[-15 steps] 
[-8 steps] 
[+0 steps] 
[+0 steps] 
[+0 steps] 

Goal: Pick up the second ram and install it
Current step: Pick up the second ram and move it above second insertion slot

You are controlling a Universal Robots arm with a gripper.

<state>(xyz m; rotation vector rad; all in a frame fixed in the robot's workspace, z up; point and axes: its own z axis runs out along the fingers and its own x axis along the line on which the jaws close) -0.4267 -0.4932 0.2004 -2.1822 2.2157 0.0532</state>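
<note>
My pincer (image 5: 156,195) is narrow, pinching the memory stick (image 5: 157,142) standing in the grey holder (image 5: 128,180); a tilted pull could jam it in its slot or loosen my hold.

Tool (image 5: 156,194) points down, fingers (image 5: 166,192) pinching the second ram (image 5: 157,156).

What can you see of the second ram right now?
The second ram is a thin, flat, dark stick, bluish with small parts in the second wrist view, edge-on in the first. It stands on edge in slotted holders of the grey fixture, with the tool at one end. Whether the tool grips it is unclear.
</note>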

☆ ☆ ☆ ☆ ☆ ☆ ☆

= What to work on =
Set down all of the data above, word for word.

= Solution for this problem =
[-15 steps] 
[-8 steps] 
[+0 steps] 
[+0 steps] 
[+0 steps] 

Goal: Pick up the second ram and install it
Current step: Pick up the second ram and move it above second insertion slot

You are controlling a Universal Robots arm with a gripper.

<state>(xyz m; rotation vector rad; all in a frame fixed in the robot's workspace, z up; point and axes: its own z axis runs out along the fingers and its own x axis along the line on which the jaws close) -0.4267 -0.4932 0.2004 -2.1822 2.2157 0.0532</state>
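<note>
My pincer (image 5: 156,195) is narrow, pinching the memory stick (image 5: 157,142) standing in the grey holder (image 5: 128,180); a tilted pull could jam it in its slot or loosen my hold.

Tool (image 5: 156,194) points down, fingers (image 5: 166,192) pinching the second ram (image 5: 157,156).

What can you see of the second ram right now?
The second ram is a thin, flat, dark stick, bluish with small parts in the second wrist view, edge-on in the first. It stands on edge in slotted holders of the grey fixture, with the tool at one end. Whether the tool grips it is unclear.
</note>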

Work on the answer has been completed.